An introduction to data modeling using Google's Datastore

I've been there just like you.

I come from the relational world like probably everyone who's been doing software for the last 5 years or so. In 2012 NoSQL databases were already a thing, and I had an opportunity to work with Google's Datastore, so I googled the documentation and started from the beginning.

Holy Molly!

A couple of paragraphs in and I realized that the Datastore is a different beast. Every person I've talked to remembers having a hard time properly understanding all the concepts, and on top of that, the existing information on the Internet is scarce and spread all over the place.

After going through all of it, I wanted something for dummies and lazybutts. For people with no time to read over and over the same paragraph and make sense out of it. For people like me, basically.

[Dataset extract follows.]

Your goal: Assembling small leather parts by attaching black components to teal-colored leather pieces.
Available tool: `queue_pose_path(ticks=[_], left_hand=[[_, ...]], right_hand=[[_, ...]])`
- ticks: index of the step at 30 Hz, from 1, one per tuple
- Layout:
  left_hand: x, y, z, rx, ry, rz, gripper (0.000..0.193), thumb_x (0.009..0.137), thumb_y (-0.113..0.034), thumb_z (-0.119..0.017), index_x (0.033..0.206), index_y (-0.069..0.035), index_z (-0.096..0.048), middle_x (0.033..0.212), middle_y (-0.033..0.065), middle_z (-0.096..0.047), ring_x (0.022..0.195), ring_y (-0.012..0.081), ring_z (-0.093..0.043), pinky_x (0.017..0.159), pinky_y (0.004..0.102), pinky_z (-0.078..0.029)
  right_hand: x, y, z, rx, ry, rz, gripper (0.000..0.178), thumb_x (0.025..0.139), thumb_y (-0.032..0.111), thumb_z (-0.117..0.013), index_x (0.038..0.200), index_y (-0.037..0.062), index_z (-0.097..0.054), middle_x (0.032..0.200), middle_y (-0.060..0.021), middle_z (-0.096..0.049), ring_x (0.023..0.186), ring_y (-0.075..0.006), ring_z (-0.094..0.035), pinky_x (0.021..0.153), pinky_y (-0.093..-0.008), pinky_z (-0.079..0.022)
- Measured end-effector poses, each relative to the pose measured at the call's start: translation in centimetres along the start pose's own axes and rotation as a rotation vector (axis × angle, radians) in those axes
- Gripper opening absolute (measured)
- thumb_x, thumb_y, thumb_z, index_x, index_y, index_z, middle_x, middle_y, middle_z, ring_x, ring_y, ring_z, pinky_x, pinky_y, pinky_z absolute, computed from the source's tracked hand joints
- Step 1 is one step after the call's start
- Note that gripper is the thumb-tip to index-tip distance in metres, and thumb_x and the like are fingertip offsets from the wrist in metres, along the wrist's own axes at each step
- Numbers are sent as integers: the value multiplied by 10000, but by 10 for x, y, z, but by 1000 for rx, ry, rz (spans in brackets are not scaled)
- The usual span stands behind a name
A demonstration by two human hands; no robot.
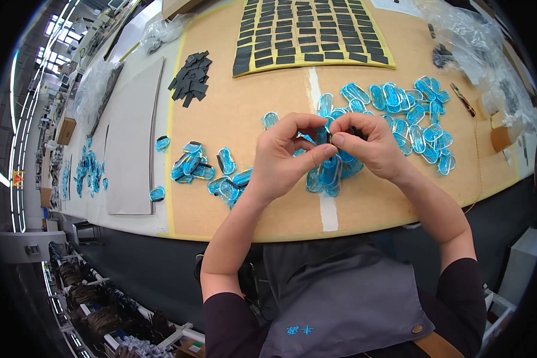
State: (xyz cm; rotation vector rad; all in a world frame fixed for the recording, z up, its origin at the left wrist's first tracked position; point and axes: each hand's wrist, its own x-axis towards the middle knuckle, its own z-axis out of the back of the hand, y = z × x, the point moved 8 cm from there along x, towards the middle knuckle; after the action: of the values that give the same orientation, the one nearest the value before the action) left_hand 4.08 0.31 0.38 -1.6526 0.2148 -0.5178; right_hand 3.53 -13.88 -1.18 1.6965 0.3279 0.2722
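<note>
Above the work table, my left hand and my right hand meet with fingertips pinched together. Between them is a small blue oval piece with a black strip on it, mostly covered by my fingers. Right below my hands lies a heap of shiny blue oval pieces with pale rims. More such ovals spread out to the right. Left of my left forearm sits a smaller group of blue ovals, several with a black strip across one end.
A yellow-edged sheet with rows of black rectangles lies at the far side. Loose black strips are piled left of it. Grey boards lie further left. On the right are snips, a brown tape roll and clear plastic bags.
</note>
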Motion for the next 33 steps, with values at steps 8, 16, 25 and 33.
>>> queue_pose_path(ticks=[8, 16, 25, 33], left_hand=[[-15, -20, -13, 357, -65, -343, 389, 794, 71, -738, 1143, 17, -576, 1094, 125, -598, 934, 156, -642, 753, 255, -563], [-18, -27, -9, 299, -45, -382, 221, 844, 105, -666, 1032, 2, -611, 988, 98, -627, 817, 171, -641, 679, 272, -543], [-40, -64, -31, 505, -28, -789, 227, 816, 90, -687, 1000, -17, -608, 926, 112, -630, 819, 248, -620, 711, 332, -511], [-32, -54, -36, 497, -149, -624, 250, 884, 89, -621, 1110, 7, -551, 1006, 116, -595, 864, 220, -609, 751, 292, -504]], right_hand=[[-4, -17, -9, 240, 16, -105, 121, 935, 157, -603, 952, 42, -636, 783, 60, -569, 604, 3, -437, 523, -179, -329], [-8, -35, -9, 674, -66, -302, 171, 956, 232, -534, 925, 68, -574, 772, 29, -548, 476, 10, -315, 420, -181, -224], [-19, -17, -31, 1124, 76, -415, 120, 964, 152, -524, 996, 37, -542, 905, -22, -616, 467, 16, -343, 408, -152, -261], [-19, 4, -22, 685, 92, -270, 195, 981, 217, -492, 1033, 41, -557, 788, 12, -552, 464, -4, -324, 433, -177, -247]])
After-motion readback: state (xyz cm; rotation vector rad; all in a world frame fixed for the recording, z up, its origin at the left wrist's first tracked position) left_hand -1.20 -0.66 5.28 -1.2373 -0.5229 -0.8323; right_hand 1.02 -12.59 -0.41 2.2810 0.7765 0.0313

So I've organized this post in the following sections. Feel free to skip to the appropriate place whenever you want, but I greatly recommend to read the whole thing from the beginning, at least the first time:

Entities

An entity is an object in the Datastore. Think of it as something similar to a tuple (also known as "row") in a relational world. An entity represents a particular element like the following book:

Programming Google App Engine. Dan Sanderson. Paperback. Oct 26, 2012

You can have another book entity:

Python for Google App Engine. Massimiliano Pippi. 184 pages.

And another one:

Google Compute Engine. Marc Cohen. Paperback. 246 pages.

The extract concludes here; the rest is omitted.